Зал отреагировал одобрительным гулом.
— Вы действовали по заранее разработанному плану? — резко повернувшись, спросил Файф.
— Да.
— Кто разработал этот план?
— Я и мой брат Эйтель Шеллен, капитан люфтваффе.
— А кто его предложил?
— Я.
Отвечая на вопросы, Алекс старался не смотреть в сторону публики, повернувшись к ней правым боком.
— Имели ли место какие-либо обстоятельства в плане угроз, уговоров, обещаний вознаграждения и тому подобное, которые толкнули вас к вашему решению? — спросил обвинитель.
— Нет. Это был мой осознанный выбор.

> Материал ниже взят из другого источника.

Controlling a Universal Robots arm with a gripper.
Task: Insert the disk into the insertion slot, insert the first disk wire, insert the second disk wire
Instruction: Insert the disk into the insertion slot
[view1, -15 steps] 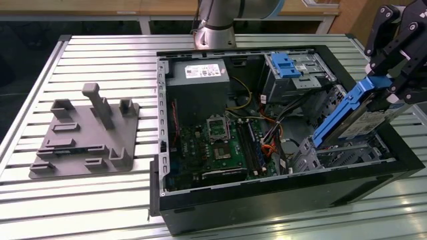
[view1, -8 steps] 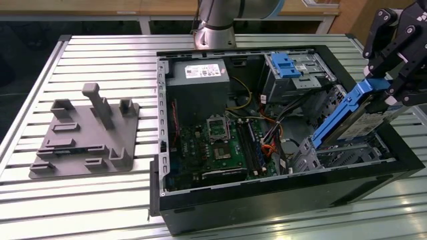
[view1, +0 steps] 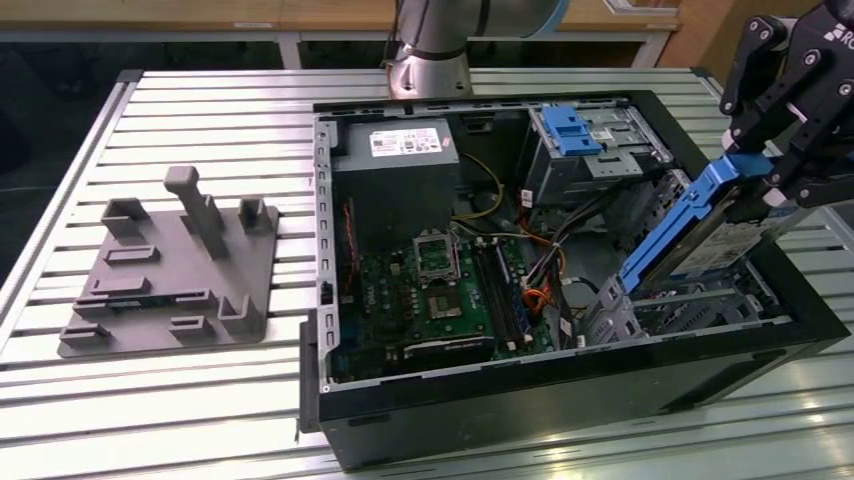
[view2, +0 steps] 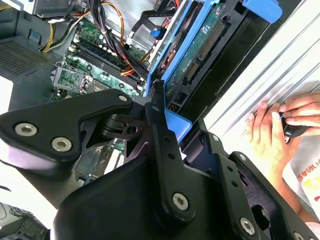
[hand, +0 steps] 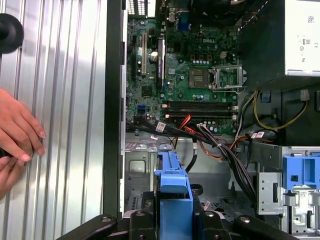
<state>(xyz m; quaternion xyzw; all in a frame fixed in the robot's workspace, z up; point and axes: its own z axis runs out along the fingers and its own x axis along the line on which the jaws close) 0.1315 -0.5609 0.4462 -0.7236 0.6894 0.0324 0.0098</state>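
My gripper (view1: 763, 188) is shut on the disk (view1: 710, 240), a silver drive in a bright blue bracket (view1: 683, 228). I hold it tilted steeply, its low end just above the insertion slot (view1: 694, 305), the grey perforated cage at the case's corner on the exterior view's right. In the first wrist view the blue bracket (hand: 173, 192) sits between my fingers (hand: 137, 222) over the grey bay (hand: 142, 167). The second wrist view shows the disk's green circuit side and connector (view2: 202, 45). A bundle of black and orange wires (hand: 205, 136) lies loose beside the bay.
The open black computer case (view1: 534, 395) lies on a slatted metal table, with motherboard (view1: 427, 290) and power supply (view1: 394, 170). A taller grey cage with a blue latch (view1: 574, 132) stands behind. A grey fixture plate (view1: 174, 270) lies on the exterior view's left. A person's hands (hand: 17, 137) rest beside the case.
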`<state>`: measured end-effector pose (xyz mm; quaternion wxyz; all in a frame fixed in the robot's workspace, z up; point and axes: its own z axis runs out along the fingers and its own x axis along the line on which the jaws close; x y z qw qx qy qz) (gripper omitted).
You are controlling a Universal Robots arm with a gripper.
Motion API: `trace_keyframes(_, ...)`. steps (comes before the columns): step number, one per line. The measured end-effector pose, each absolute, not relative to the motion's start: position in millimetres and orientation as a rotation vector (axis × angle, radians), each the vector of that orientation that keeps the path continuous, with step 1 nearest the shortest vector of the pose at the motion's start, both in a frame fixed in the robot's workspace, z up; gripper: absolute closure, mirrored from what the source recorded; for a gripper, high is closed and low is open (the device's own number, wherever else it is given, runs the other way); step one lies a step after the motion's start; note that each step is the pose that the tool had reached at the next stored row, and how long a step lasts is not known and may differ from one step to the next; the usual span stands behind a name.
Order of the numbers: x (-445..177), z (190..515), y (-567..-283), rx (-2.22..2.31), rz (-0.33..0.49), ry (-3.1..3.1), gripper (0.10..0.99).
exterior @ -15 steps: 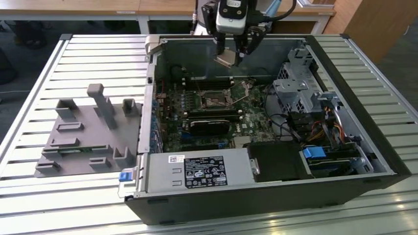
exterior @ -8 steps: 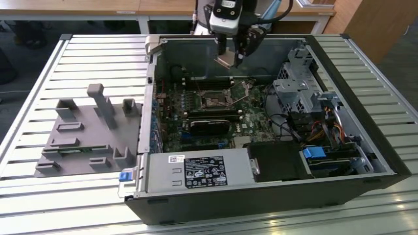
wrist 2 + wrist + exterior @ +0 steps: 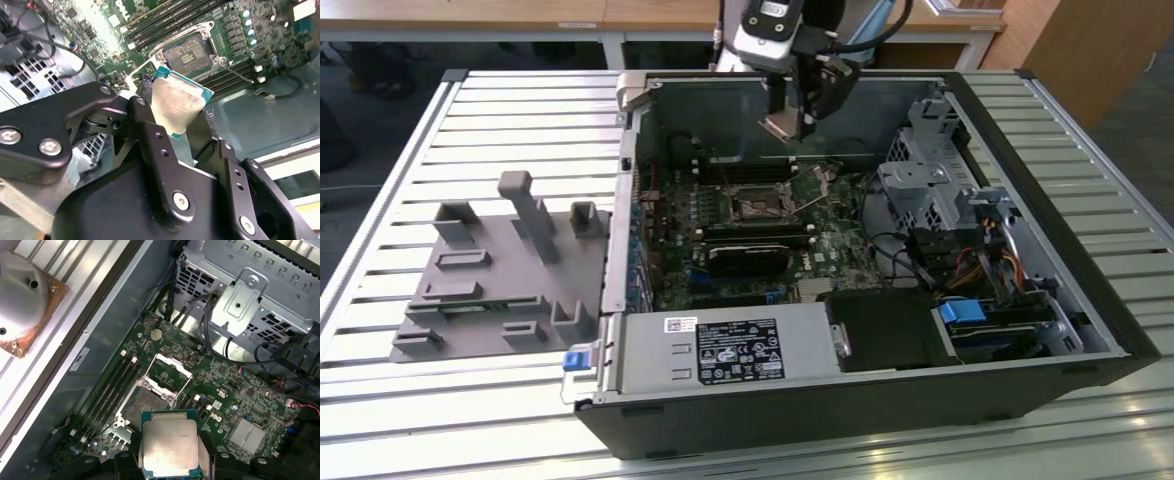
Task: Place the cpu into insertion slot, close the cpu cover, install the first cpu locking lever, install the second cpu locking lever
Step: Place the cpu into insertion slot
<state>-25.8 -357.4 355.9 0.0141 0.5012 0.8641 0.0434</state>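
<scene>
In the exterior view, a slatted metal table (image 3: pixel 454 400) carries an open computer case (image 3: pixel 854 420) lying on its side. A grey fixture tray (image 3: pixel 480 300) sits at the case's 9 o'clock. Inside the case, the power supply (image 3: pixel 720 350) lies at 6 o'clock and the green motherboard (image 3: pixel 720 215) fills the floor towards 10 o'clock.

The arm enters from the 12 o'clock edge of the exterior view. Its wrist points down into the case, and the gripper (image 3: pixel 787 125) hangs above the board, at 12 o'clock from the insertion slot (image 3: pixel 757 209).

In both wrist views the black fingers (image 3: pixel 145 107) are clamped on opposite edges of the cpu (image 3: pixel 176 100), with its silvery top facing the cameras. The chip is held in the air, clear of the board and well apart from the socket below it.

In the first wrist view the insertion slot (image 3: pixel 145 405) stands bare, and the cpu cover (image 3: pixel 167 375) is swung up just beside it. The held cpu (image 3: pixel 170 447) is in the gripper (image 3: pixel 170 456).
</scene>
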Motion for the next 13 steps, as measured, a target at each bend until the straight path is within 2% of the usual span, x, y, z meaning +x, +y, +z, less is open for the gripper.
trace_keyframes(13, -25.9, 348.6, -356.8, 1.784, 0.131, 2.54, 0.561)
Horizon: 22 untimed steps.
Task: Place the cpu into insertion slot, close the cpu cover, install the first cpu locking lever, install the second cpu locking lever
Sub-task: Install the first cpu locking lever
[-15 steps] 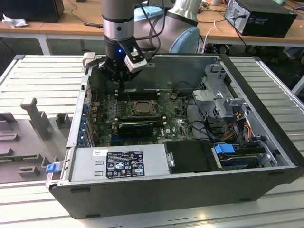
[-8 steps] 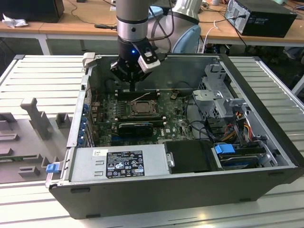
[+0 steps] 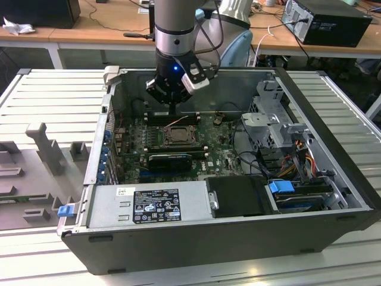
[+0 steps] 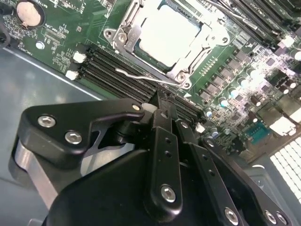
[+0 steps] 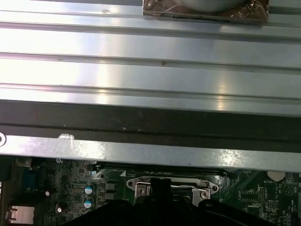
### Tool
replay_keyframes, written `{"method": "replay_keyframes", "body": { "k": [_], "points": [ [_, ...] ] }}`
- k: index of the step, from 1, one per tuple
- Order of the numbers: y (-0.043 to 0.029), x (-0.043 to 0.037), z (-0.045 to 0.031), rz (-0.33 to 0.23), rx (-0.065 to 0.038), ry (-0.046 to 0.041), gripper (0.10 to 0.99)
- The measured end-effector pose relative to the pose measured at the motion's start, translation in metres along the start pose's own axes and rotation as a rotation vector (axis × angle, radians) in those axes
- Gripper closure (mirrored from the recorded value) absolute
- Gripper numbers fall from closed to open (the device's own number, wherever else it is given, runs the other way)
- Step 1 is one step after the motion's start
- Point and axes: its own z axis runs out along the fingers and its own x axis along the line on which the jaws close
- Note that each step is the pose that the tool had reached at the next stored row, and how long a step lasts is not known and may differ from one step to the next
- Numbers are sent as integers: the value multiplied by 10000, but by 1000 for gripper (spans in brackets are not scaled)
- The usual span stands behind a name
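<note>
Seen from my remote station, the arm's claw (image 3: 172, 108) hangs inside the open computer case (image 3: 238, 238), which stands on the ribbed aluminium surface (image 3: 53, 95). Its jaws are together and grip nothing. The tip is low over the motherboard (image 3: 134, 143), just beside the socket's far edge.

In the exterior view the cpu (image 3: 177, 136) lies at 6 o'clock from the claw, near it but not touching. The power supply (image 3: 149, 202) is farther out along the same line, and the drive cage (image 3: 274, 119) stands at 3 o'clock from the socket.

In the second wrist view the cpu (image 4: 168, 35) shows its pale metal top, seated flat in the socket. The cpu cover (image 4: 133, 29) lies down around it and frames the chip through its window. A thin wire locking lever (image 4: 134, 75) runs along the socket edge nearest the claw (image 4: 161, 100), over the black memory slots (image 4: 113, 70). I cannot tell whether it is hooked. A coin cell battery (image 4: 29, 13) sits well apart on the board.

In the first wrist view the socket's metal edge (image 5: 171, 188) appears just beyond the claw's dark body, beneath the case wall (image 5: 141, 150).
</note>
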Motion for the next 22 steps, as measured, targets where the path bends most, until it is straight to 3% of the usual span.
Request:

А если и имели место уговоры, то как раз я уговаривал брата, а затем мы вместе с ним убеждали руководство города в необходимости усиления обороны Хемница.
Каждый из последних ответов Алекса порождал в зале небольшой шум, который, впрочем, быстро стихал, словно исходил от накатившейся на пологий берег невысокой волны.
— Вы лично вели огонь по британским самолетам из какого-либо вида оружия?
— Нет.
— Вы видели, как падают сбитые «Москито»?
— Да.
— Чувствовали ли вы радость в этот момент?
— Я чувствовал удовлетворение. Впрочем, когда стало ясно, что город спасен, я испытал и радость.
Шум в зале усилился. Не удержавшись и взглянув на публику, Алекс вдруг вспомнил одну из иллюстраций из книги о Шарлотте де Корде. Она стояла, окруженная враждебной толпой в зале суда дворца Консьержери, и не только не рассчитывала на пощаду, но не ждала и даже не желала ни единого возгласа в свою защиту. Так и он стоял сейчас в зале Главного уголовного суда Англии и Уэльса, давая такие
— Кто из немцев в тот момент знал, что вы бывший британский летчик?
— Только мой брат. Но должен подчеркнуть, сэр, что я не был бывшим британским летчиком, я по-прежнему оставался бежавшим из лагеря военнопленным.
Шум возрос до такой степени, что пришлось вмешаться лорду-распорядителю.
— Вы по-прежнему считали себя британским офицером, подданным его величества? — с интонацией удивления в голосе произнес генеральный атторней.
— Разумеется.
— И вам не приходила в голову мысль, что в этот момент вы фактически перешли на сторону врага?
— Ни в коем случае, сэр. — Алекс повернулся в сторону десятков обращенных к нему лиц. — В этот момент, как и в несколько предшествующих дней, для меня не существовало ни врагов, ни своих. Я был вне этих понятий. Я был вне самой войны и только делал все, чтобы защитить могилу моей матери, ее город и его жителей. Я защищал Хемниц так, как если бы на него напали марсиане, и мне было безразлично, кто стоит рядом со мной: немцы, русские, англичане. Хоть демоны из преисподней. Помните изречение Уинстона Черчилля: «Если Гитлер вторгнется в ад, я встану на сторону Сатаны»? Могу перефразировать его на свой лад: «Если на Хемниц нападут ангелы Господни, я встану в ряды врагов Бога».
— Но вы хотя бы сознавали, что нарушили свой воинский долг? — спросил обвинитель, пытаясь хоть в чем-то принудить подсудимого к раскаянию.
— Я не думал об этом, но… пожалуй, что да. Да, конечно же осознавал.
— Ну хоть это! — Генеральный атторней многозначительно посмотрел в сторону присяжных. — Надеюсь, вы также сознавали, что изменили своему королю?
— Нет.
— Как нет?
— Так, нет. Королю я был верен от первого дня войны до последнего.
Обвинитель от растерянности вынужден был взять тайм-аут секунд на пятнадцать, что-то обдумывая.
— То есть воинский долг вы нарушили, но королю не изменили? Так я вас понял? — спросил он.
— Одно из другого не вытекает. Исполнение воинского или государственного долга привело кое-кого из немцев на скамью Нюрнбергского трибунала. Что касается нашего короля, то я не считаю его ответственным за бомбардировки германских городов, особенно за те, что проводились в конце войны. Впрочем, если его величество в официальном выступлении примет на себя эту ответственность, заявив, что все делалось с его ведома и одобрения и что результаты этих акций его устраивают, я признаю факт своей измены королю. Я признаю факт измены, даже если король возьмет на себя ответственность за уничтожение одного только Дрездена. Но я никогда не признаю свою вину за эту измену.